Baru saja Ola duduk di atas kasurnya, terdengar sayup-sayup bunyi ponselnya. Ola sedikit terkaget, karena memang seharian ini dia tidak menyentuh ponselnya sama sekali karena kesibukannya di akhir pekan.
Ola bangkit dari duduknya sembari meraih ponselnya yang berada di dalam laci meja riasnya.
Dahi Ola mengernyit. Sebuah nomor ponsel asing yang menghubunginya. Belum sempat dia angkat, nada dering ponsel berhenti.
Mata Ola terbelalak melihat layar ponselnya. Ada ratusan missed call yang dia terima dari nomor yang sama. Juga beberapa pesan.
Bu. Saya mohon, hubungi nomor ini segera. Akhyar.
Ola menggaruk-garuk kepalanya yang tidak gatal. Dia baru mengingat kejadian siang tadi, ketika dia mencoba menghubungi Akhyar melalui ponsel Hanin. Lalu Akhyar menghubungi Hanin, akan tetapi hanya sebentar dan malah terputus begitu saja. Ternyata, Akhyar mencoba menghubunginya langsung sedari siang.
Ola menghela napasnya dengan ponsel yang masih berada di pangkuannya. Akhirnya Ola memutuskan menghubungi Akhyar malam itu. Dia tidak ingin memikirkan masalahnya dalam waktu lama.
“Halo...” terdengar suara serak dari sana.
“Halo, Pak Akhyar. Maaf mengganggu. Saya Ola. Aduh, Pak. Maaf. Saya itu jarang liat-liat hape. Maaf ya, Pak Akhyar,” mulai Ola sambil berusaha sesopan mungkin. Padahal hati dan pikirannya sedikit jengah karena merasa hidupnya terganggu.
“Iya, Nggak papa, Bu. Tadi siang memang saya hubungi Ibu berkali-kali. Kata Bu Hanin Ibu mau bicara.”

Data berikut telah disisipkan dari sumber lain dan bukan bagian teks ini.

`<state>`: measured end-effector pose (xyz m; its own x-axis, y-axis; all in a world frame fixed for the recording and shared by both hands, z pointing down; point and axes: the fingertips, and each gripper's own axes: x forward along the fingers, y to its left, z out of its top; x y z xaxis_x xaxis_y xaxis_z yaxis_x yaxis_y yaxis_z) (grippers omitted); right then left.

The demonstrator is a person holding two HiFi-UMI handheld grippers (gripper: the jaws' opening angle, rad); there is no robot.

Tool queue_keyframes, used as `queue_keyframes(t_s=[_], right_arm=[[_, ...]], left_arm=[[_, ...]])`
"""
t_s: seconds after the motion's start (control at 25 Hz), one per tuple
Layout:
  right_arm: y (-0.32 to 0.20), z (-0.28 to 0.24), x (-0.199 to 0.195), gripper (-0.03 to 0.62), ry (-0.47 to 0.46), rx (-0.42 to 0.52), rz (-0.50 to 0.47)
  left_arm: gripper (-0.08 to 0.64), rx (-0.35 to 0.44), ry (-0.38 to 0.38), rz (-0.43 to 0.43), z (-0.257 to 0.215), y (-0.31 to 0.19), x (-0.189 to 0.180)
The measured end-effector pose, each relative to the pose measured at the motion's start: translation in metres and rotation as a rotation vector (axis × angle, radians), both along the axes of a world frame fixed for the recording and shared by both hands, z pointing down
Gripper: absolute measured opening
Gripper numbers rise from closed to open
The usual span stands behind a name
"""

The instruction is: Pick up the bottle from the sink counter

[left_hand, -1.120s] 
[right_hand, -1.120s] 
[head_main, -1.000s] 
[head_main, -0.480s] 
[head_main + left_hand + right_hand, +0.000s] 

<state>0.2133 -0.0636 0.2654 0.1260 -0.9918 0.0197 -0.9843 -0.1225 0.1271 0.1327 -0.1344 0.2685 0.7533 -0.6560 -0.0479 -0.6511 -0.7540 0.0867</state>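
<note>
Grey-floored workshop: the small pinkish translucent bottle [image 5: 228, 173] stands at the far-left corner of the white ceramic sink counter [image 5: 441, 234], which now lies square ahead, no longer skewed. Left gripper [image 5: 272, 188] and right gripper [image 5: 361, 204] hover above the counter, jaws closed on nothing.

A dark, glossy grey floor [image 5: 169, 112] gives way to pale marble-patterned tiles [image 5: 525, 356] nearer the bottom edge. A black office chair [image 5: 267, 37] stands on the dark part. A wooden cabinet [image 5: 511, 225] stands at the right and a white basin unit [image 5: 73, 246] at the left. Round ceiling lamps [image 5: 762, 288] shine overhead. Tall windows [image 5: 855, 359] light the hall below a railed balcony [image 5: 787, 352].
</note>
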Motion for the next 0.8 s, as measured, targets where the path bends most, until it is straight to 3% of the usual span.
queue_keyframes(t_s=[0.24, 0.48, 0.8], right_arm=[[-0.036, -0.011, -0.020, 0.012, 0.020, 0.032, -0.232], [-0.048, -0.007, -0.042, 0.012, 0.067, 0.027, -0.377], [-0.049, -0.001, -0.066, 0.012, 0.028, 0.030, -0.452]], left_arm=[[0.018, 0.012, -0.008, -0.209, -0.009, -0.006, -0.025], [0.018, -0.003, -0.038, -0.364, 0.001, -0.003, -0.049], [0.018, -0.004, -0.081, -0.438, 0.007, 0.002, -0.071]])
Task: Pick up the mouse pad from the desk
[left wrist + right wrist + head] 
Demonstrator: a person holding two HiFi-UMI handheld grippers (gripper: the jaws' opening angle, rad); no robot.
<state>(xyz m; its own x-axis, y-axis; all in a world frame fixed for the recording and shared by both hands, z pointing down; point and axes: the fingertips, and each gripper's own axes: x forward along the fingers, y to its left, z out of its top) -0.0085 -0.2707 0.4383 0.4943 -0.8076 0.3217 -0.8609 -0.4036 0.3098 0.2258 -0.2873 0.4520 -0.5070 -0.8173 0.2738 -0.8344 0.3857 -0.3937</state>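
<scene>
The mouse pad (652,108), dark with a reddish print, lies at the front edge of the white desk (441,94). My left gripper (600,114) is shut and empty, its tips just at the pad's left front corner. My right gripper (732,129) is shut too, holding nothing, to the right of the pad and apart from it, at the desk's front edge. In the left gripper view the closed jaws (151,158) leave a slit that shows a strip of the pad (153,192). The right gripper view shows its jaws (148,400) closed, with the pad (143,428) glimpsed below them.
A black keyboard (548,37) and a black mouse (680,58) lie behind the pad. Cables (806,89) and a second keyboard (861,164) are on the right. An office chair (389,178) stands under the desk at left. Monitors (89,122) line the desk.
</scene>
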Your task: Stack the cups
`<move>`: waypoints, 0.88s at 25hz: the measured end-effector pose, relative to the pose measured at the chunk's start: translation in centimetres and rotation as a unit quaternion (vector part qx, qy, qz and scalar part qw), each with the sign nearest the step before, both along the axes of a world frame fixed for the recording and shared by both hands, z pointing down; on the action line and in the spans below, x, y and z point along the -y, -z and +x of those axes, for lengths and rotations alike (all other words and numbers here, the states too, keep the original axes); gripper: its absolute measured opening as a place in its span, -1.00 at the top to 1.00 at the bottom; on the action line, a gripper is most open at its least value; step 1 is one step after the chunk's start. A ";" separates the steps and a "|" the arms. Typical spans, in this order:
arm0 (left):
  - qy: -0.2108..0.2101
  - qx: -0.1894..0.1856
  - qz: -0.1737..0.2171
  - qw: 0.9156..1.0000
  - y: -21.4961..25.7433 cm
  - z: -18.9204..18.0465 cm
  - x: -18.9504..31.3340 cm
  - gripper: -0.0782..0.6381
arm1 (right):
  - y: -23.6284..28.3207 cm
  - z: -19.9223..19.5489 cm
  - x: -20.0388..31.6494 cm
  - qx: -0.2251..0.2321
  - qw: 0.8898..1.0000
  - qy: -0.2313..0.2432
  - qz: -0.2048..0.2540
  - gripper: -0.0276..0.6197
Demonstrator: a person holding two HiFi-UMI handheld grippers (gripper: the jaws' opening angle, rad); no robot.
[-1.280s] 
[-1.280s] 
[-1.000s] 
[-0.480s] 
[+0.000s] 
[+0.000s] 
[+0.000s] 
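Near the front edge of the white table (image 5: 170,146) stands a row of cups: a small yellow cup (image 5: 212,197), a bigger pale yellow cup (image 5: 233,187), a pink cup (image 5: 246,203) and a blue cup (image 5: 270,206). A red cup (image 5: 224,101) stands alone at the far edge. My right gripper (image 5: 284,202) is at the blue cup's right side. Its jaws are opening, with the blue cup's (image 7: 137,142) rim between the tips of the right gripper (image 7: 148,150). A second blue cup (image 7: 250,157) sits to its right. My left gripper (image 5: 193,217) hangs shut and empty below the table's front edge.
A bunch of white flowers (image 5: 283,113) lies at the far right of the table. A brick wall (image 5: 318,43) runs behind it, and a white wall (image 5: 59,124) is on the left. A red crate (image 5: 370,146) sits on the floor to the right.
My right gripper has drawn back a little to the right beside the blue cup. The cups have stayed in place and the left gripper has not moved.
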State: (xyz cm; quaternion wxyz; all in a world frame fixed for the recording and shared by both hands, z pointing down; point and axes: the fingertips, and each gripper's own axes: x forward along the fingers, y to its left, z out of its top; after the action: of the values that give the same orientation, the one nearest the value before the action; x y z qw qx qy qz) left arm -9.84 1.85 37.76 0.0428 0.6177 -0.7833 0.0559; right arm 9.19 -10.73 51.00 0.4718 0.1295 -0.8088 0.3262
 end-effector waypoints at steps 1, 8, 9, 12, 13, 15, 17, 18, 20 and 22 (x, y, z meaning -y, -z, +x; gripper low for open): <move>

“Oh. Betul, Pak. Anu, saya mau minta maaf soal kejadian di Bandara tempo hari. Itu memang saya sedang kepingin sendirian. Maklum, Pak eee, yang namanya harus merelakan anak pergi jauh. Saya benar-benar minta maaf kalo sikap saya mengecewakan Bapak,”
“Nggak papa, Bu. Saya cuma heran saja, awalnya Ibu sepertinya senang kita ngobrol-ngobrol. Tapi pas pulang, Ibu nggak hanya menolak ajakan saya, Ibu juga sepertinya tidak menyukai kehadiran saya. Saya hanya ingin tau saja kenapa berubah,”
“Iya, Pak. Maaf.”
Lalu keduanya terdiam. Ola sepertinya ingin segera mengakhiri percakapan yang menurutnya tidak terlalu penting ini. Tapi bingung cara mengakhiri, khawatir pria itu kecewa lagi.
“Hm. Itu saja, Pak. Saya sangat menyesal,” ucap Ola akhirnya.
Tidak ada balasan dari Akhyar sama sekali ketika dia berucap maaf kesekian kali.
Ola semakin bingung.
“Selamat malam, Pak. Itu saja,” tegasnya kemudian. Lalu dia tutup panggilannya tanpa persetujuan Akhyar.
Tapi setelahnya, entah kenapa Bu Ola kembali merasa bersalah karena sama sekali tidak ada sahutan dari seberang sana.
Belum sempat dia membuka laci meja untuk meletakkan ponselnya, kembali berbunyi nada dering.
“Aku maafkan, Ola,” balas Akhyar kemudian.
Ola menelan ludahnya. Nada bicara Akhyar sangat berubah. Yang semula asing, sekarang seakan menginginkan keakraban.
“Bisa aku minta waktu kamu malam ini?” tanya Akhyar.
Ola yang semula berdiri saat menelepon, kali ini dia dudukkan tubuhnya di tepi tempat tidur.
“Maaf, Pak Akhyar,”
“Maaf, Ola. Bisa kamu ubah cara bicara? Panggil aku nama saja atau Mas, Abang, Kakak. Senyaman kamu. Jangan Bapaklah. Kita ini sudah punya hubungan kekerabatan. Kayak orang lain saja aku kamu anggap,”
Ola memejamkan matanya. Ini pria aneh menurutnya. Ola berusaha menguatkan dirinya.
“Baik, Mas Akhyar,” putusnya.
Terdengar helaan lega dari seberang sana. Lalu tawa kecil bahagia.